My oldest sister unschools. She has 3 children. 4yrs-9yrsold.


----------



## Lisa in WA

DocM is a poster here on Homesteading Today and she has successfully taught 3 or 4 kids using the unschooling method. Her blog page has a LOT of resources listed if you scroll down. 
If profanity offends you, don't look. Doc is pretty much a curmudgeon (sorry Doc) but quite obviously a great Mom and teacher. I love her webpage.
http://intothesunrise.blogspot.com/


----------



## cindyc

My only encouragement is to REALLY think this through. Unschooling works great IF you are ABSOLUTELY sure your kids will NEVER be in a formal learning environment (before college, I mean), or if they are truly self motivated and are pacing with other kids academic levels on their own. My best friend passed away, and her son ended up having to go into a school, naturally, because his father had to work. He we put in a grade behind where he should have been. My other friend (with 6 kids) ended up having to put her kids in school after an unexpected divorce. They tested 3 to 4 YEARS behind in math, because as child-led learning goes, they weren't interested in math. The almost 5th grader could barely read. They wanted to put him in 2nd grade. It worked out OK. They got some tutoring, and they went into school the next year on grade level, but they still struggle to keep up with math. FWIW, believe it or not, they are much happier with the structured approach. She probably should have seen that as much as she liked the concept, it wasn't working for her particular kids. And, to be honest, there were a lot of other negative family dynamics, so don't read this to be "me blaming everything that happened on them on unschooling". I'm not doing that, and I have known some families who have done it, and it worked out fine. Just CAREFULLY monitor, and if ever it lookes like your life is going to change, and your kids will have to be in school, you may have be prepared to move to a more formal approach so that they can get used to that, and do well in that environment. Not everything works for all kids. I am a classical schooler, and I would NEVER suggest that EVERY family should be doing that. It is just what works for us, and to be honest, I really didn't WANT it to at first because it sounded so structured, I thought I couldn't pull it off. But it ended up being the freedom we were looking for, because my kids thrive in that environment. If it ever stops working, we will change it. Firethorn I am glad you have found what works for you at this time. My advice to any new homeschooler is to hold EVERY philosophy out there lightly in your hand and in the end, do what is in the best interest of your own family and children. That may change from year to year.

Cindyc.


----------



## Cashs Cowgirl

zealot said:


> Deleted by moderator for disrespectful wording


Well as a homeschooling mother, and we do not take an 'unschooling' approach, I find that a little offensive. There are so many ways to school a child and some work for others and some not.

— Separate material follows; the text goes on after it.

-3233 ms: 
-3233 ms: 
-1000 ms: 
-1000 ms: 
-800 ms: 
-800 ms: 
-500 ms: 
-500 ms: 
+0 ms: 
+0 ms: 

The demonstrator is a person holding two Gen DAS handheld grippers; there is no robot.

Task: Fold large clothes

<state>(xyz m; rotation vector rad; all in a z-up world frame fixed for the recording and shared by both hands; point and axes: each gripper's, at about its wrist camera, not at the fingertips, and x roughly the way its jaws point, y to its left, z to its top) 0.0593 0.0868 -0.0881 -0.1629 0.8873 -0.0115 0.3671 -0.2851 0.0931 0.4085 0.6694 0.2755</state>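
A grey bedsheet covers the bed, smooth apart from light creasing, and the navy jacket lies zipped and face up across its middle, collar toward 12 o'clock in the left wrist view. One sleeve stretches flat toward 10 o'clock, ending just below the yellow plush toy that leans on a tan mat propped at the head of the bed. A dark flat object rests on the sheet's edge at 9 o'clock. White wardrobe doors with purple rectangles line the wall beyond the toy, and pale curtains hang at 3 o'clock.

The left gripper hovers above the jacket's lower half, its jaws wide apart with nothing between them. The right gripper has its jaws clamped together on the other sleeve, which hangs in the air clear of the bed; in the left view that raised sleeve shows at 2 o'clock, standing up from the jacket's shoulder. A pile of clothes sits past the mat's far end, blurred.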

Homeschooling offers us the means to school our children in the way that it benefits them and us. Ultimately it should be schooling them in the way that they need above what we want to do, but if unschooling works well for some kids/families then so be it. It does not work for us as a choice, but my kids are motivated to learn and they do lead some. Many times after we are done with 'school' I find them doing so many other things or reading about things; that is still learning to me and that's what I love to see.

I have met some unschooling families that need to switch gears and others that are doing really great. Then again, I've met other more rigid homeschooling families that need to change too...and then again I've met plenty of kids in Public or Private schools that also need a change in their learning... 

There is no one set way to school a child because they are all different in learning styles and abilities.

Someone asked me if I plan to homeschool the rest of my kids lives...I always answer that I will always do what I think is best for them. Their needs may change from what they need know. I don't subscribe to one set method. I believe being open to many different ways of schooling helps your children in the long run; hopefully they are learning and progressing as they need to.


----------



## ovsfarm

We are ecclectic in our approach to homeschooling. One thing that I have noticed, though, is that the longer we do it, the less our schooling looks like public schooling. I don't unschool. That is, unschooling as I understand it. Due to my religious beliefs, which include that we are all born with sin in our nature, I do not believe that children are "noble savages" that will rise to the occasion. I love my dd dearly, but I have repeatedly seen that she is a little on the lazy side and will definitely take the path of ease and least resistance if permitted to do so. We have only one child and she is 9. I feel morally, ethically, and legally bound to provide her with an education that will allow her to be a happy, well-adjusted, functional adult with many opportunities open to her.

I also believe that the human mind does well with orderliness (is that really a word or is my morning brain making it up :baby04: ?). I have seen that dd does best when she is able to learn things in an orderly fashion, learning the basics of form and function then delving deeper into the heart of a matter. I totally agree that most textbooks are junk. There are some interesting and shocking reports done by a university in North Carolina that reveal how inaccurate and misleading many science, math, and history textbooks are these days.

Experiential learning is great, but sometimes we do have to get down to brass tacks and do some good, old-fashioned memorization in order to give our children the building blocks to allow for creativity and more experiences. While we use a workbook approach to math and grammar, we are likely to grab some nets and go to the pond for science, or visit a local Indian mound for history. But to me, that is not unschooling, I do have a plan in mind for what material we will cover in a semester's time. The activities will be presented in a particular order. For example, dd studied the scientific method and various safety topics before we visited a forensics lab. Prior to that we had covered human anatomy. Then she was much better prepared to understand what she was seeing and to ask specific questions to satisfy her intense curiosity.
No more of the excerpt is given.